This year, the World Youth Days were held under the theme: “Blessed are the merciful for they shall obtain mercy.” Providentially, these days were held during the Jubilee Year of Mercy, in Krakow, the very place where two key figures of God’s mercy lived: Saint Faustina Kowalska and Karol Wojtyla, Archbishop of Krakow, who was to become Pope John Paul II, and who would canonize Sister Faustina and institute the feast of Divine Mercy. Here are excerpts of the speech delivered by Pope Francis during the prayer vigil with the young people, on Saturday, July 30, 2016:
In life there is a dangerous kind of paralysis. It is not easy to put our finger on it. I like to describe it as the paralysis that comes from confusing happiness with a sofa. In other words, to think that in order to be happy, all we need is a good sofa. A sofa that makes us feel comfortable, calm, safe. A sofa like one of those we have nowadays with a built-in massage unit to put us to sleep. A sofa that promises us hours of comfort so we can escape to the world of videogames and spend all kinds of time in front of a computer screen. A sofa that keeps us safe from any kind of pain and fear. A sofa that allows us to stay home without needing to work at, or worry about, anything. “Sofa-happiness”! That is probably the most harmful and insidious form of paralysis, which can cause the greatest harm to young people.
And why does this happen Father? Because, little by little, without even realizing it, we start to nod off, to grow drowsy and dull. The other day, I spoke about young people who go into retirement at the age of 20; today I speak about young persons who nod off, grow drowsy and dull, while others – perhaps more alert than we are, but not necessarily better – decide our future for us. For many people in fact, it is much easier and better to have drowsy and dull kids who confuse happiness with a sofa. For many people, that is more convenient than having young people who are alert and searching, trying to respond to God’s dream and to all the restlessness present in the human heart.
|The prayer vigil with the young people ended with Eucharistic Adoration. Notice in the background the large picture of the Merciful Jesus.|
I ask you: do you want to be young people who nod off, who are drowsy and dull? [No!] Do you want others to decide your future for you? [No!] Do you want to be free? [Yes!] Do you want to be alert? [Yes!] Do you want to work hard for your future? [Yes!] You don’t seem very convinced… Do you want to work hard for your future? [Yes!]

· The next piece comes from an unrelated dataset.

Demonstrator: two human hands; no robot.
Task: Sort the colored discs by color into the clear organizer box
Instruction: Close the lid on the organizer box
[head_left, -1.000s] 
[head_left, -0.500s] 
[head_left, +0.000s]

The truth, though, is something else. Dear young people, we didn’t come into this work to “vegetate”, to take it easy, to make our lives a comfortable sofa to fall asleep on. No, we came for another reason: to leave a mark. It is very sad to pass through life without leaving a mark. But when we opt for ease and convenience, for confusing happiness with consumption, then we end up paying a high price indeed: we lose our freedom. We are not free to leave a mark. We lose our freedom. This is the high price we pay. There are so many people who do not want the young to be free; there are so many people who do not wish you well, who want you to be drowsy and dull, and never free! No, this must not be so! We must defend our freedom! (...)
My friends, Jesus is the Lord of risk, he is the Lord of the eternal “more”. Jesus is not the Lord of comfort, security and ease. Following Jesus demands a good dose of courage, a readiness to trade in the sofa for a pair of walking shoes and to set out on new and uncharted paths. To blaze trails that open up new horizons capable of spreading joy, the joy that is born of God’s love and wells up in your hearts with every act of mercy.
To take the path of the “craziness” of our God, who teaches us to encounter him in the hungry, the thirsty, the naked, the sick, the friend in trouble, the prisoner, the refugee and the migrant, and our neighbours who feel abandoned. To take the path of our God, who encourages us to be politicians, thinkers, social activists. The God who encourages us to devise an economy marked by greater solidarity than our own. In all the settings in which you find yourselves, God’s love invites you to bring the Good News, making of your own lives a gift to him and to others. This means being courageous, this means being free! (…)
|Jesus and the rich young ruler, by Heinrich Hofmann (1824-1911)|
God expects something from you. Have you understood this? God expects something from you, God wants some- thing from you. God hopes in you. God comes to break down all our fences. He comes to open the doors of our lives, our dreams, our ways of seeing things. God comes to break open everything that keeps you closed in. He is encouraging you to dream. He wants to make you see that, with you, the world can be different. For the fact is, unless you offer the best of yourselves, the world will never be different. This is the challenge.
The times we live in do not call for young “couch potatoes”, but for young people with shoes, or better, boots laced… Today Jesus, who is the way, the truth and the life, is calling you, you, and you to leave your mark on history. He, who is life, is asking each of you to leave a mark that brings life to your own history and that of many others. He, who is truth, is asking you to abandon the paths of rejection, division and emptiness. Are you up to this? [Yes!] Are you up to this? [Yes!] What answer will you give, and I’d like to see it, with your hands and with your feet, to the Lord, who is the way, the truth and the life? Are you up to this? [Yes!] May the Lord bless your dreams. Thank you!